Gauss y la distribución de los números primos (I)

A título póstumo el rey Jorge V de Hannover acuñó una moneda para honrar a Carl Friedrich Gauss con el título de Príncipe de los Matemáticos. Y no es exagerado porque Gauss ocupa los primeros puestos entre los grandes genios de las matemáticas, elevando las matemáticas del siglo XIX a cumbres insospechadas.

El joven Gauss

A diferencia de otros matemáticos, la mayoría provenientes de familias adineradas, Gauss nació en una familia muy pobre de Brunswick (Alemania) el 4 de mayo de 1777. En el seno de esta humilde familia, muy alejada de los salones ilustrados de la nobleza germana, el joven Gauss dio muestras tempranas de su genio precoz, mostrando un talento especial para los números y para el lenguaje. En 1787, a los diez años de edad, se cuenta la famosa anécdota de que en la clase de aritmética, su profesor Büttner propuso el problema de sumar los cien primeros números naturales. El maestro en realidad quería unos minutos de tranquilidad, pero Gauss halló la respuesta correcta casi inmediatamente diciendo «Ligget se» (‘ya está’): ¡los cien primeros números naturales suman 5.050! Gauss se dio cuenta de que la suma del primer término con el último, la del segundo con el penúltimo, etc., era constante: 1+100 = 2+99 = 3+98 = 4+97 =… = 101. Por lo tanto, sólo debía multiplicar 101· 50 = 5050. Gauss había deducido la fórmula que da la suma de n términos de una progresión aritmética.

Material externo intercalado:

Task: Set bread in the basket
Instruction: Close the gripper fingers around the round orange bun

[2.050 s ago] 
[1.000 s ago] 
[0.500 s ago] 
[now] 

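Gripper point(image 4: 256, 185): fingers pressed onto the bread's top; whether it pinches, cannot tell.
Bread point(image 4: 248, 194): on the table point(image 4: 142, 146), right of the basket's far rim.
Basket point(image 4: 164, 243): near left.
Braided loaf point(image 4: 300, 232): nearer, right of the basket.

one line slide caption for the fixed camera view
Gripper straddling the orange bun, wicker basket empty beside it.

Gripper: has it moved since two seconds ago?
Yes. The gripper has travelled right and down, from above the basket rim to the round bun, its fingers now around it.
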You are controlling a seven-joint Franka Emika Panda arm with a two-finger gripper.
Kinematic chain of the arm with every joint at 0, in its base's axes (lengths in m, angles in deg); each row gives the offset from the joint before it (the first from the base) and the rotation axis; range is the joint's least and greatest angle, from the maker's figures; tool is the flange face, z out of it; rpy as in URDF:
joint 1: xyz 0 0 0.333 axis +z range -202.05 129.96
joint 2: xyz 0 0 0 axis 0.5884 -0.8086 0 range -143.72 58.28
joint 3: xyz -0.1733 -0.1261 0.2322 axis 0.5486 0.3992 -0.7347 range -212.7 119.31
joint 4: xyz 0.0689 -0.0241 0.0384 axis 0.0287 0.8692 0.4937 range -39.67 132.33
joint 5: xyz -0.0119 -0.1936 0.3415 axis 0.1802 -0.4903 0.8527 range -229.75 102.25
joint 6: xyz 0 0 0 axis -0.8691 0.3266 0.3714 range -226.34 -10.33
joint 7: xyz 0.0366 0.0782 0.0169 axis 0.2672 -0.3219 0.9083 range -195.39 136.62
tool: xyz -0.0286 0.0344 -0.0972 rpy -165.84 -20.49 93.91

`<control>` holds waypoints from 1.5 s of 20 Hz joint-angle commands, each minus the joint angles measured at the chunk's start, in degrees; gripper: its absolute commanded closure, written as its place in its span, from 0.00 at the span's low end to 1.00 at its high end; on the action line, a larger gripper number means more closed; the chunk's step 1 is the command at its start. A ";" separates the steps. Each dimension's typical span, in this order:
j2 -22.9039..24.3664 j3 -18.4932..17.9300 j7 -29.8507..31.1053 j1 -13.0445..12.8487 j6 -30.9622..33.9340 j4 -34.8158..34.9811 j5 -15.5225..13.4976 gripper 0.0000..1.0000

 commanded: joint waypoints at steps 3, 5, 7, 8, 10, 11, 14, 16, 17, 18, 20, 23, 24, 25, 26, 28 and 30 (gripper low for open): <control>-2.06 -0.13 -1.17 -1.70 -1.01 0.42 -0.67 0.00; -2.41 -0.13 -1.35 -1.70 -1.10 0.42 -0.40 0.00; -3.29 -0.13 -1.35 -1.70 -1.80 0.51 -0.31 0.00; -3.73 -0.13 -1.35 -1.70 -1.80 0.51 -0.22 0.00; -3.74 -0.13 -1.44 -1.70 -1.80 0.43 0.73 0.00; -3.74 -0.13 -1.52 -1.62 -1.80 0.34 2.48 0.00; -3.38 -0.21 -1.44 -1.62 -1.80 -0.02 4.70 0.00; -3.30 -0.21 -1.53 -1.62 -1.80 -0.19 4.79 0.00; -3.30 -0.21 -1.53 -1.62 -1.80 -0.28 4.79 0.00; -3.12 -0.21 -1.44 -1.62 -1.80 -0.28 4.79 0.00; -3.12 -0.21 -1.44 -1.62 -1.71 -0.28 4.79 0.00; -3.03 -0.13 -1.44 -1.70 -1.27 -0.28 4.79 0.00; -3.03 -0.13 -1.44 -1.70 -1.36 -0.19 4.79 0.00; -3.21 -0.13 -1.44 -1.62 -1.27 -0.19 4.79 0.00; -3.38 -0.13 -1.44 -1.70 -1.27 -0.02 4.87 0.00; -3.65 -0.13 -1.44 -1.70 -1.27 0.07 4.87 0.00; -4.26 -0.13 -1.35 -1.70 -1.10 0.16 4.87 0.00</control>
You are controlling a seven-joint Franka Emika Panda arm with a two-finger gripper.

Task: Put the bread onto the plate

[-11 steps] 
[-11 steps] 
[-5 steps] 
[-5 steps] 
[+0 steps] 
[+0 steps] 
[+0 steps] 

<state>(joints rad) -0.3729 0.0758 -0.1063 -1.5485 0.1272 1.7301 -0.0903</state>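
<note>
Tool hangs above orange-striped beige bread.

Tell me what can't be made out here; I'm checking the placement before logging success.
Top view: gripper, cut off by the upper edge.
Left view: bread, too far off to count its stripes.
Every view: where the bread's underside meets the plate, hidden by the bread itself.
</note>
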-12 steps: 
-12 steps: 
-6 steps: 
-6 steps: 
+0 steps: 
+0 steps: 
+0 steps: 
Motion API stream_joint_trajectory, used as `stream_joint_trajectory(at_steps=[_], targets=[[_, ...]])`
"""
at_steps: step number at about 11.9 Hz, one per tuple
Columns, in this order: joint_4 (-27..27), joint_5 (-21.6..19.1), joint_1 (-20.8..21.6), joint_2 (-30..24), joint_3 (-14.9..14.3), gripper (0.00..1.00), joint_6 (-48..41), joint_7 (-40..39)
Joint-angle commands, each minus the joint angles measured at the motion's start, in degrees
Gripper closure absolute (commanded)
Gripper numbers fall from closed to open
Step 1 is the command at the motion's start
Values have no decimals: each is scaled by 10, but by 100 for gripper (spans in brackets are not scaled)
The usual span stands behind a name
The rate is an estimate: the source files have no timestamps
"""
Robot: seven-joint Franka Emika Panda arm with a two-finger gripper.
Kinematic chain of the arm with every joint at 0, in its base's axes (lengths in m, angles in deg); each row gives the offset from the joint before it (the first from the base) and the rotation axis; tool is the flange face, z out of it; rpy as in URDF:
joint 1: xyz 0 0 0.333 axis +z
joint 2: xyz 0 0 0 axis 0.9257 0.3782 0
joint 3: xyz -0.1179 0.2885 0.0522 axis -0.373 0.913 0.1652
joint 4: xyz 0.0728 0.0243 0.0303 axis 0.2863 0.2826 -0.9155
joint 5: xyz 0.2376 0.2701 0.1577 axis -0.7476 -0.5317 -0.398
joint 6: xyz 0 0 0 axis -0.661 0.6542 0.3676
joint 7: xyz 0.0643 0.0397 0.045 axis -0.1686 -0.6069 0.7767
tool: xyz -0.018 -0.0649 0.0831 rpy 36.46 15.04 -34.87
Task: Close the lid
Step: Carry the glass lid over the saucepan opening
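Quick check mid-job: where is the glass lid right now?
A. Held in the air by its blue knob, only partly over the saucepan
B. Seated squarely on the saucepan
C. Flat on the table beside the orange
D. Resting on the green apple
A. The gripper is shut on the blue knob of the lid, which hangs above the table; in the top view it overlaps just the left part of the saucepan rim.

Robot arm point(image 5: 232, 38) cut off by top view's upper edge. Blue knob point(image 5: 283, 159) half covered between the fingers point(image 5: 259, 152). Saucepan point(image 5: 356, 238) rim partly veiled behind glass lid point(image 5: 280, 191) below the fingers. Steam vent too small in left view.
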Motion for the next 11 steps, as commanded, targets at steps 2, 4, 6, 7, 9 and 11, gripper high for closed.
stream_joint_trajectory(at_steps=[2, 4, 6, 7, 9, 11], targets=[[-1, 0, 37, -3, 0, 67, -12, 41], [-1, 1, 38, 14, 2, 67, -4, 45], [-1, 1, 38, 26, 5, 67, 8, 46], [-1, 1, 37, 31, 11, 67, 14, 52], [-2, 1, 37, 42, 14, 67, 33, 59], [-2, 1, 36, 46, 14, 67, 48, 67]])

S_{n} = \frac{(a_{1} + a_{n})  n}{2}

Antigua escuela de Brunswick

Büttner tenía de ayudante un joven estudiante de 17 años, Martin Bartels, que se encargaba de las clases de escritura de los más pequeños. Pero, por suerte para Gauss y para la ciencia, Bartels era una amante de las matemáticas. A pesar de la diferencia de edad,  juntos se apoyaban y se ayudaban para descifrar y entender los manuales que tenían sobre álgebra y análisis.

Gauss tenía 14 años cuando conoció al duque de Brunswick. Este quedó fascinado por lo que había oído del muchacho, por lo que decidió hacerse cargo de todos los gastos de Gauss para asegurar que su educación llegara a buen fin. Ingresó en el Collegium Carolinum para continuar sus estudios, y lo que sorprendió a todos fue su facilidad para las lenguas. Aprendió y dominó el griego y el latín en muy poco tiempo. Entre sus lecturas de matemáticas de esta época están los Principia Mathematica de Newton, el Ars Conjectandi de Jackob Bernoulli y algunas de las memorias de Euler. Allí iniciará alguna de sus futuras investigaciones matemáticas, como la distribución de los números primos, uno de sus highlights de su vida al que dedicaremos la siguiente entrada.